25 novembre 2015 ore 20:10, Americo Mascarucci
Inps, sono i lavoratori della PA i più malati. E colpiti dalla 'febbre del lunedì'
Meno certificati medici ma i lavoratori italiani continuano ad essere i “più malati”. 
Lo rilevano i dati dell’Inps che evidenziano come nel 2014 siano stati trasmessi 11.494.805 certificati medici per il settore privato e 6.031.362 per la pubblica amministrazione. 
Il numero di quelli inviati, rispetto al 2013, presenta un lieve aumento dell’0,8% per la pubblica amministrazione e una diminuzione del -3,2% per il settore privato. Confrontando la distribuzione mensile del numero dei certificati di malattia 2014 con quella dell’anno precedente, si osserva nel settore privato una diminuzione dei certificati a gennaio e febbraio e una sostanziale stabilità nei mesi successivi. Anche nel settore pubblico si registra una diminuzione dei certificati nei primi due mesi del 2014 rispetto all’anno precedente, che però è più che compensata da un aumento degli stessi a marzo e nella seconda metà dell’anno. 

L'Osservatorio dell'Inps rileva in particolare che il numero dei certificati medici trasmessi nel primo trimestre per ogni anno e comparto è pari a poco più del 30% del totale annuo; nel terzo trimestre invece la percentuale scende, ad esempio nel 2014, al 18,5% per il settore privato e al 14,8% per la pubblica amministrazione. 
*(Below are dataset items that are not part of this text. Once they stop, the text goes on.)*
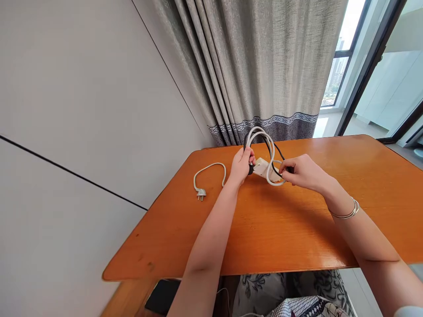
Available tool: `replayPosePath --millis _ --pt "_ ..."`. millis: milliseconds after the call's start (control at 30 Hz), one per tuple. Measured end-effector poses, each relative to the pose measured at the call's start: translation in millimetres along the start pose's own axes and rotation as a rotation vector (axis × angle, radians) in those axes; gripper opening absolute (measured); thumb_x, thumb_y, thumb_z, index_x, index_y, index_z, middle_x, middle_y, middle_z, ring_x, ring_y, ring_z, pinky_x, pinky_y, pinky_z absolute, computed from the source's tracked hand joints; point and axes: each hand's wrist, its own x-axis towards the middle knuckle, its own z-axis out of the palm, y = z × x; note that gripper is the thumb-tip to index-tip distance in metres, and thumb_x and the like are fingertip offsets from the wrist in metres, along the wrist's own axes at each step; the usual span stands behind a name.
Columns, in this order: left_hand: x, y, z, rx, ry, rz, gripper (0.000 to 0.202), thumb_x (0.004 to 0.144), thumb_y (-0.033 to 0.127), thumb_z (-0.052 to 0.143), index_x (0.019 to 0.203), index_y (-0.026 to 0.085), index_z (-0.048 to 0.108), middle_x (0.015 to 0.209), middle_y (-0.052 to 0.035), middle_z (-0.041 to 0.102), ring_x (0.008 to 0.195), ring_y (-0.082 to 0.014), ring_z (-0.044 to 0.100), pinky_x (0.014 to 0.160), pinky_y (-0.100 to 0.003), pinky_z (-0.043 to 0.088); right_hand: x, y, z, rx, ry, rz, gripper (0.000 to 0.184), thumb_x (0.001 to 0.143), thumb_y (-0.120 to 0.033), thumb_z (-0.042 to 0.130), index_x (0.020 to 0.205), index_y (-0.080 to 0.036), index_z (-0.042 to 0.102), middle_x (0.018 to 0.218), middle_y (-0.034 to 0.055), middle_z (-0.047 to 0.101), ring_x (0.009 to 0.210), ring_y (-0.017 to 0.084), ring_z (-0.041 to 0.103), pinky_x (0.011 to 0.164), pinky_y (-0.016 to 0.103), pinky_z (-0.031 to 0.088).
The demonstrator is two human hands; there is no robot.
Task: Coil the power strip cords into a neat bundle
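Head view, biggest first. Grey curtain (257,61) with patterned hem across 12 o'clock, hanging behind the far table edge. Plain wall panel (82,110) filling 9 to 11 o'clock, one dark seam running across it. Window (343,57) and dark door frame at 1 to 2 o'clock, daylight outside. Orange wooden table (271,229) through the centre, glossy, near edge toward 6 o'clock. Patterned fabric (264,290) below that edge at 6 o'clock; dark flat item (163,296) at 7 o'clock under the table, too unclear to identify.

Both forearms reaching in from 5 and 7 o'clock toward centre. Left hand (242,165) clenched on the near end of the white power strip (262,167), thumb on top, something dark at that end, partly hidden. Right hand (302,171) pinching cable at the strip's 3 o'clock side, fingertips closed on it; silver bangle (346,214) on that wrist.

Power strip held just above the table, between the hands, slightly past centre toward 12 o'clock. White cable (261,132) looped up over the strip and around it, arching toward 12 o'clock. Black cable (279,152) running inside the same loop, touching the white one. Loose tail of white cable lying flat at 9 o'clock of the left hand, ending in a white plug (200,193), prongs toward 6 o'clock, well apart from the strip.
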Motion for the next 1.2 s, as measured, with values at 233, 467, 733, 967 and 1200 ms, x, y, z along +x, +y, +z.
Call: replayPosePath --millis 233,467,733,967,1200 --pt "-5.0 -1.6 3.7 -0.032 -0.108 -0.037 0.033 0.099 0.035 0.055 0.073 0.016 0.055 0.052 0.0063 0.041 0.051 -0.0077 0.048 0.055 -0.017 0.04 -13.4 -19.3 4.9 -0.045 -0.343 -0.15 0.034 0.078 -0.012 0.065 0.111 -0.017 0.067 0.074 -0.0002 0.069 0.06 0.012 0.06 0.06 0.024 0.038" --pt "-8.9 -1.0 6.7 -0.056 -0.099 -0.059 0.035 0.096 0.043 0.06 0.073 0.017 0.054 0.053 0.0067 0.04 0.051 -0.0078 0.047 0.054 -0.017 0.039 -16.6 -33.2 15.6 -0.613 -0.082 -0.162 0.023 0.097 -0.028 0.06 0.115 -0.017 0.069 0.073 0.0062 0.07 0.061 0.016 0.061 0.053 0.029 0.025" --pt "-7.0 0.8 4.5 -0.062 -0.026 -0.088 0.04 0.093 0.05 0.063 0.072 0.017 0.053 0.052 0.0063 0.039 0.05 -0.008 0.046 0.052 -0.017 0.038 -13.3 -23.6 17.5 -0.535 0.16 -0.37 0.022 0.097 -0.038 0.062 0.098 -0.02 0.074 0.09 0.0076 0.067 0.075 0.017 0.061 0.058 0.028 0.035" --pt "-16.1 3.1 8.7 -0.047 -0.172 -0.134 0.057 0.084 0.073 0.06 0.072 0.017 0.057 0.053 0.0036 0.043 0.048 -0.0089 0.043 0.046 -0.02 0.035 -10.2 -23.9 9.8 0.089 0.088 -0.328 0.03 0.1 -0.039 0.054 0.08 -0.017 0.06 0.07 0.0013 0.061 0.064 0.012 0.058 0.059 0.024 0.041" --pt "-31.5 -2.0 19.4 0.021 -0.402 -0.063 0.098 0.056 0.106 0.026 0.076 0.017 0.062 0.056 -0.0003 0.046 0.053 -0.0145 0.048 0.047 -0.026 0.038 7.7 -13.4 15.4 0.96 0.108 -0.031 0.053 0.081 -0.072 0.062 0.075 -0.02 0.051 0.058 -0.0039 0.058 0.039 0.007 0.049 0.039 0.02 0.038"
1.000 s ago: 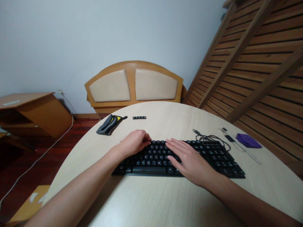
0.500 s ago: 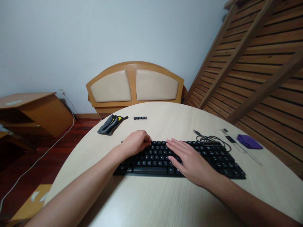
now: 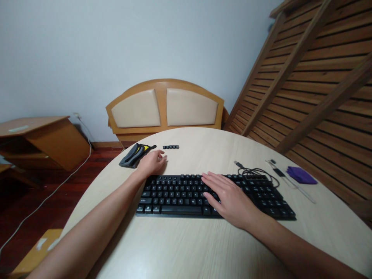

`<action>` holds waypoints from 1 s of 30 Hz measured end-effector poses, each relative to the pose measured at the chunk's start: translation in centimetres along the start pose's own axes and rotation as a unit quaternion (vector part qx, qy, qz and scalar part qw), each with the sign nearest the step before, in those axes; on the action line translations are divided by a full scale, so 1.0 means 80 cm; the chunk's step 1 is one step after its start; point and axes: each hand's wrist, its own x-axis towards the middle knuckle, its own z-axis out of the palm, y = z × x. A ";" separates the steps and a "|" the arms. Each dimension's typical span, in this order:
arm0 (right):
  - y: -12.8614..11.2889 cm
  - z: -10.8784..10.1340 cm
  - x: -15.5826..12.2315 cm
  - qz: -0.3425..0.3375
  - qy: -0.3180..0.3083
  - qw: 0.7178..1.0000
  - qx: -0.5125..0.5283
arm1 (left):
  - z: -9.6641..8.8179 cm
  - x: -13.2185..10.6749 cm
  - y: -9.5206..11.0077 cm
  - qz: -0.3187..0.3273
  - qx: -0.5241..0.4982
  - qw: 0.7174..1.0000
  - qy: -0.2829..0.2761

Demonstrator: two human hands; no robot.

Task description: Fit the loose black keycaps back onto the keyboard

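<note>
A black keyboard (image 3: 180,199) lies on the round pale table. At its top left, part of the upper key row looks bare of caps. My right hand (image 3: 228,195) rests flat over its middle-right keys, fingers stretched out. Beyond the keyboard's top-left corner, my left hand (image 3: 152,162) hovers low over the table with bent fingers; a small gap shows between thumb and forefinger, and I see nothing held. Just past it stands a row of several small black keycaps (image 3: 171,147). A grey, black and yellow pouch-like item (image 3: 132,155) lies close to the left hand.
A coiled black cable with a USB plug (image 3: 238,164) lies behind the keyboard. Farther right are a thin pale tool (image 3: 299,190), a small black piece (image 3: 279,172) and a folded purple cloth (image 3: 301,175). A wooden headboard (image 3: 162,104) stands beyond the table (image 3: 186,248).
My left hand has left the keyboard's upper row and moved left and away from me, towards the keycaps. My right hand has stayed on the keys. The view has shifted slightly.
</note>
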 end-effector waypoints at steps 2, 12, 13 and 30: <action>0.001 0.000 0.000 0.000 0.004 1.000 0.007 | 0.006 0.012 -0.008 -0.016 0.024 0.999 0.023; 0.001 -0.001 -0.001 0.003 -0.006 1.000 0.011 | 0.020 0.058 -0.010 -0.031 0.100 0.994 0.040; 0.000 -0.001 -0.001 0.004 -0.008 1.000 0.011 | 0.020 0.059 -0.010 -0.032 0.102 0.993 0.040; 0.002 0.002 -0.001 -0.002 0.014 1.000 0.012 | -0.044 -0.064 -0.038 0.047 -0.095 0.994 -0.017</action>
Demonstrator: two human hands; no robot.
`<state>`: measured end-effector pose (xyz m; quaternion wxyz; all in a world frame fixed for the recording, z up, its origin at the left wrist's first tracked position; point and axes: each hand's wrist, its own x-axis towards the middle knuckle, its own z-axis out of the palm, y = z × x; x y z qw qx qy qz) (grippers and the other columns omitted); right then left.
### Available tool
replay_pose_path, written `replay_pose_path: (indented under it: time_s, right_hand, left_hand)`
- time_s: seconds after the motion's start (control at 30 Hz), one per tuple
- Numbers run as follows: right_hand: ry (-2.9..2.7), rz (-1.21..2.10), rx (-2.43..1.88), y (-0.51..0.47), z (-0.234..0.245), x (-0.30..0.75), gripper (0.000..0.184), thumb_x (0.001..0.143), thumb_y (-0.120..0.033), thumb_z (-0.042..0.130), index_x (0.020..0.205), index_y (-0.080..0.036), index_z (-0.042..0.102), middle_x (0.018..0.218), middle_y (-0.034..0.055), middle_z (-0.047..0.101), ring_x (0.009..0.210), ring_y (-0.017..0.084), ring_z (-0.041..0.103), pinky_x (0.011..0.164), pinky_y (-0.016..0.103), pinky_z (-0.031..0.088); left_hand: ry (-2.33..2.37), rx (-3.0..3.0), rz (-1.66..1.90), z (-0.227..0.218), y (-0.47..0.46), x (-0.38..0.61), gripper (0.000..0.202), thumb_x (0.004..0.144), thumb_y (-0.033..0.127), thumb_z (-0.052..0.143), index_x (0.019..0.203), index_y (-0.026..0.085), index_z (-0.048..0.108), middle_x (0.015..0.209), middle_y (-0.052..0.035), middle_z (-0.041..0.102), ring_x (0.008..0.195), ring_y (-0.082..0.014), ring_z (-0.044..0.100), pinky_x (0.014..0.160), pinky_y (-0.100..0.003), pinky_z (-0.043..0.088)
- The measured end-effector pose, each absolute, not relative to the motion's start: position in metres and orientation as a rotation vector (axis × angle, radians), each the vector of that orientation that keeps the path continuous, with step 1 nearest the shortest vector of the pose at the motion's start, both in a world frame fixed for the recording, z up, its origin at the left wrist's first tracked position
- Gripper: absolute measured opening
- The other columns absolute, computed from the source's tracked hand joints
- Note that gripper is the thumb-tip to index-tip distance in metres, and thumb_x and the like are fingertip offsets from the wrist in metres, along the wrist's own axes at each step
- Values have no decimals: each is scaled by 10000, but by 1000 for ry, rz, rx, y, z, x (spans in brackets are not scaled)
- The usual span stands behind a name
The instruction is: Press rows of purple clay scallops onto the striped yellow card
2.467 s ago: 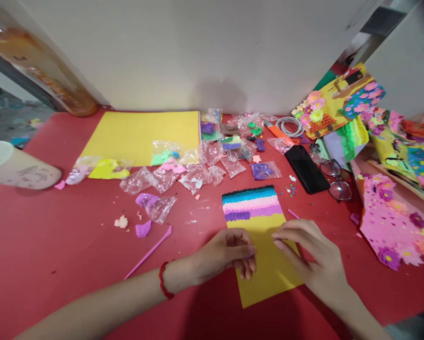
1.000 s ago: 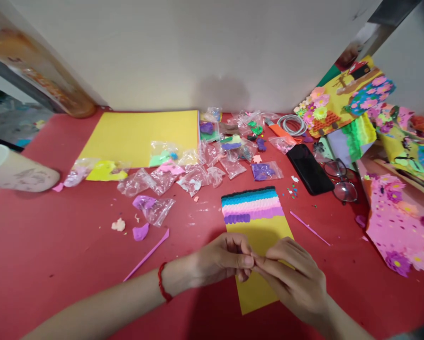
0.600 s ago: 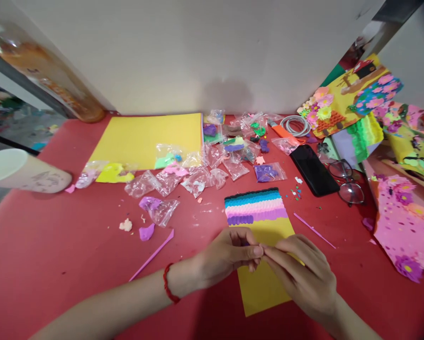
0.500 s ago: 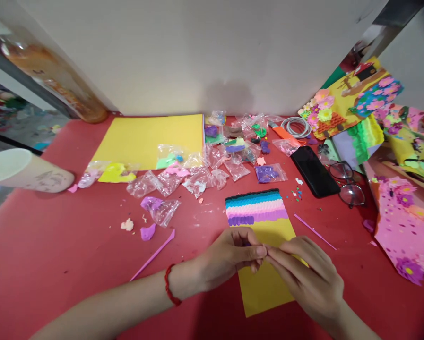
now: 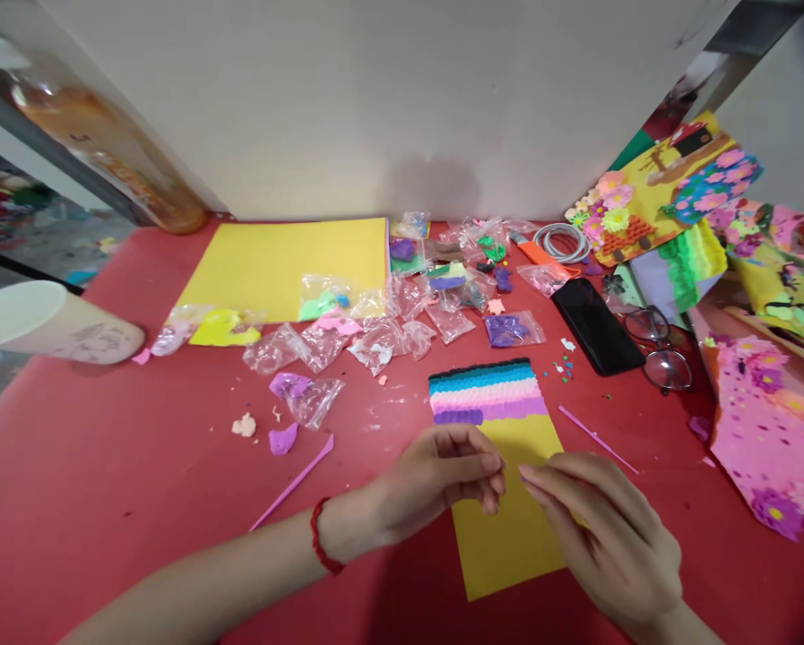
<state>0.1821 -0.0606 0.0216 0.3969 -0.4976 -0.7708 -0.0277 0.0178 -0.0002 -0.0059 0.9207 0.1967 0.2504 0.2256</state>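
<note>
My left hand (image 5: 445, 475) is curled over the yellow card, thumb against the index finger. A lump of purple clay is mostly hidden inside its fingers. My right hand (image 5: 600, 528) is just to the right, a small gap from the left. Thumb and fingertips pinch a tiny bit of purple clay (image 5: 523, 477). Below both hands lies the yellow card (image 5: 509, 546). Its upper part carries rows of pressed clay (image 5: 486, 390) in black, blue, white, pink and light purple, with a short dark purple row at the left.
Clay bags (image 5: 375, 345), a yellow sheet (image 5: 287, 260) and a paper cup (image 5: 58, 322) lie beyond and left. Pink tools (image 5: 294, 484) flank the card. A phone (image 5: 596, 327), glasses (image 5: 667, 367) and decorated cards (image 5: 765, 430) are at right. A bottle (image 5: 106, 143) stands back left.
My hands have come apart from touching fingertips. The right hand has moved right and slightly down with a tiny bit of purple clay; the left has stayed nearly in place.
</note>
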Motion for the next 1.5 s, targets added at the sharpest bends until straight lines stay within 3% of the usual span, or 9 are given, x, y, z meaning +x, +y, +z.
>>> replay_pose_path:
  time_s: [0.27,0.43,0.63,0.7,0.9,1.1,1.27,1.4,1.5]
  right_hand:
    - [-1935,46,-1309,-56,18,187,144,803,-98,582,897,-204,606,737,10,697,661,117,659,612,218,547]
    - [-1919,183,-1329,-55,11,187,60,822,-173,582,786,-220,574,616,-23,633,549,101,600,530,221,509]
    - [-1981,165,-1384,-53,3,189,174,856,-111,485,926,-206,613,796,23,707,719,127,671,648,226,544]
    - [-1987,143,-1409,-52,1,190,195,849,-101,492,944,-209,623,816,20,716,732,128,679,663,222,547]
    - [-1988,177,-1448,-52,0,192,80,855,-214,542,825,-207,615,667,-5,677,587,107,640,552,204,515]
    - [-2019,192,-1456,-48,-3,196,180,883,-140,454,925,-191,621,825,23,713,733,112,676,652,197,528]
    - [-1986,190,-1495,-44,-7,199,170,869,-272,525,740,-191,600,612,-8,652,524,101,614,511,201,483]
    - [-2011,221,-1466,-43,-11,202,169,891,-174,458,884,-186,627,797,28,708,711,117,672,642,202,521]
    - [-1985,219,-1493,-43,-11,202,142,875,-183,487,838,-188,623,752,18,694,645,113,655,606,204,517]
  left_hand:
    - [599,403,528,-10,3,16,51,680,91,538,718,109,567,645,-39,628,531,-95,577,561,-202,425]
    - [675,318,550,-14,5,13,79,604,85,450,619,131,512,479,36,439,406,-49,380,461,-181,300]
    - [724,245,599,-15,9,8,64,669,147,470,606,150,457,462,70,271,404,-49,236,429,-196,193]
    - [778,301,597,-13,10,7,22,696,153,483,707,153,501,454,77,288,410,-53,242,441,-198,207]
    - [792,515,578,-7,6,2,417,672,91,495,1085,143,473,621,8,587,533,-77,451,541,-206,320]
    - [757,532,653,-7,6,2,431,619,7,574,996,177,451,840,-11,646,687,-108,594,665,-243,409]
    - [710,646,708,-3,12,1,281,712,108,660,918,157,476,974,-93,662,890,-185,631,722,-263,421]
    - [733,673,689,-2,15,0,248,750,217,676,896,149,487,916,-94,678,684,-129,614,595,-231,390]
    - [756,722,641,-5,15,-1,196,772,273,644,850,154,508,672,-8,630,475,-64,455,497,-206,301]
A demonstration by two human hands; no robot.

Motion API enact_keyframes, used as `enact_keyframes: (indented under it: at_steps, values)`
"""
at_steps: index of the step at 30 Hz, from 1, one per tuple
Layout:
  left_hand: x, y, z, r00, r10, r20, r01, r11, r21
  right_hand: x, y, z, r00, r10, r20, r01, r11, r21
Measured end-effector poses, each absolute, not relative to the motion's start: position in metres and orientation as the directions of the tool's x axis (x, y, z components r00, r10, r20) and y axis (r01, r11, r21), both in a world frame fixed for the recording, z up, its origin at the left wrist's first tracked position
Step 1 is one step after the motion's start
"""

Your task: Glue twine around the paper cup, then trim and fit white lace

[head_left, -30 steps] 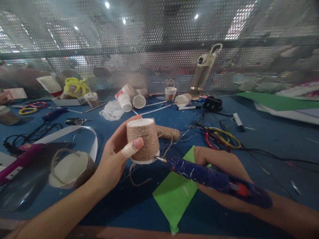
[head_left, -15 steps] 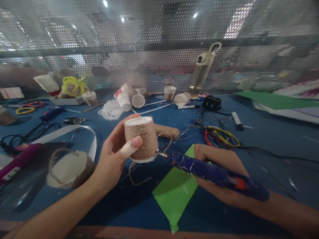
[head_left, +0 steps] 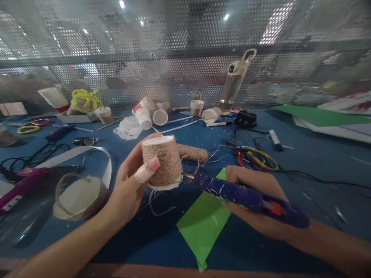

In particolare, nel settore privato, a fronte del calo del -3,2% del numero dei certificati medici trasmessi nel 2014 rispetto al 2013, l'Inps evidenzia una riduzione massima in Sicilia (-6,7%) e, unica regione in contro tendenza, un aumento del 2,8% in Puglia. Nella pubblica amministrazione, invece, al complessivo aumento dello 0,8% contribuiscono in modo particolare il Lazio (+3,6%) e la Sardegna (+3,4%), mentre in Friuli Venezia Giulia si registra un decremento pari a -4,4%. Nel complesso, comparto pubblico e privato, la distribuzione dei certificati di malattia a livello territoriale evidenzia infine che nel 2014 il Nord-ovest, è l'area geografica che, con il 27,9%, presenta il maggior numero di certificati medici, seguito dal Centro con il 21,6%, dal Nord-est con il 21,1%, dal Sud con il 19,3% e dalle Isole con il 10,1%.

Ma dai dati Inps emerge anche una curiosità; secondo le stime infatti la maggioranza dei lavoratori, soprattutto pubblici, si ammalerebbe maggiormente dopo il weekend al punto da far parlare di vera e propria “febbre del lunedì”. 
Una febbre insomma che sembra proprio cagionata più dalla voglia di esorcizzare l’impatto con la ripresa dell’attività settimanale lavorativa. E che la maggioranza delle persone odi il lunedì è risaputo. Adesso si scoprono anche gli effetti nefasti del primo giorno post domenica sulla salute delle persone; dei lavoratori però!